Le seul récit de ce siège nous vient de l'historien Flavius Josèphe. Selon lui, après trois ans de résistance sur ce rocher isolé surplombant la mer Morte, les 960 défenseurs choisirent la mort plutôt que la captivité. Les hommes tuèrent leurs familles, puis se tuèrent entre eux par tirage au sort, jusqu'au dernier.
La forteresse avait été construite par Hérode le Grand sur un plateau rocheux quasi inaccessible, à 400 mètres au-dessus du désert judéen. Ses réserves d'eau et de nourriture permettaient de tenir des années. Les Romains durent construire une rampe colossale pour atteindre les murs — un exploit d'ingénierie militaire sans précédent.
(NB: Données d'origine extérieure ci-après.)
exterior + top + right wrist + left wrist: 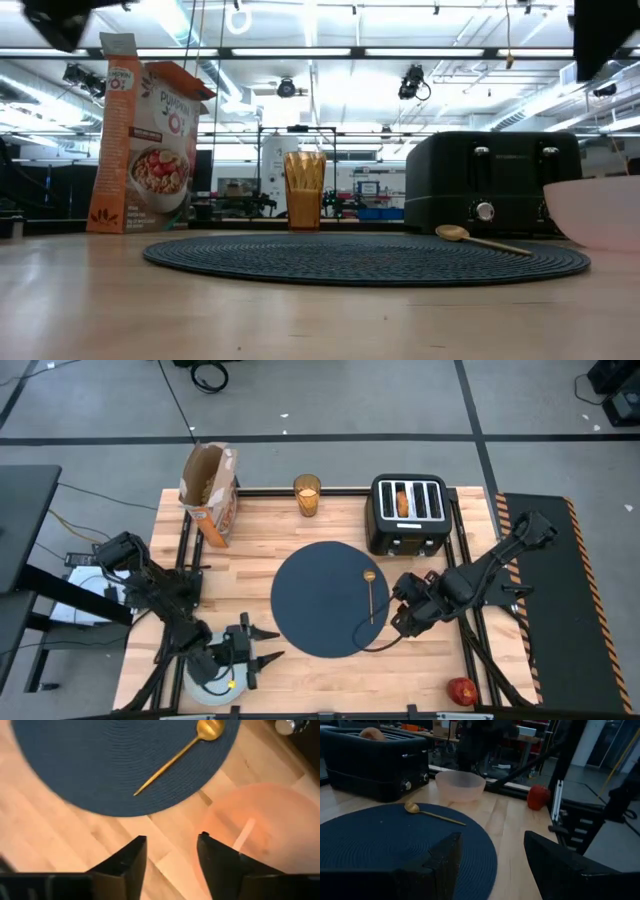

Massada est aujourd'hui un symbole national israélien, incarnant la résistance absolue face à l'oppression. L'expression "Massada ne tombera plus" est entrée dans l'histoire.
À l'Antre des Vices, Massada évoque autre chose : la puissance du choix, la résistance à ce qui nie votre être profond, et la conviction que certains espaces — intérieurs ou physiques — valent d'être défendus jusqu'au bout.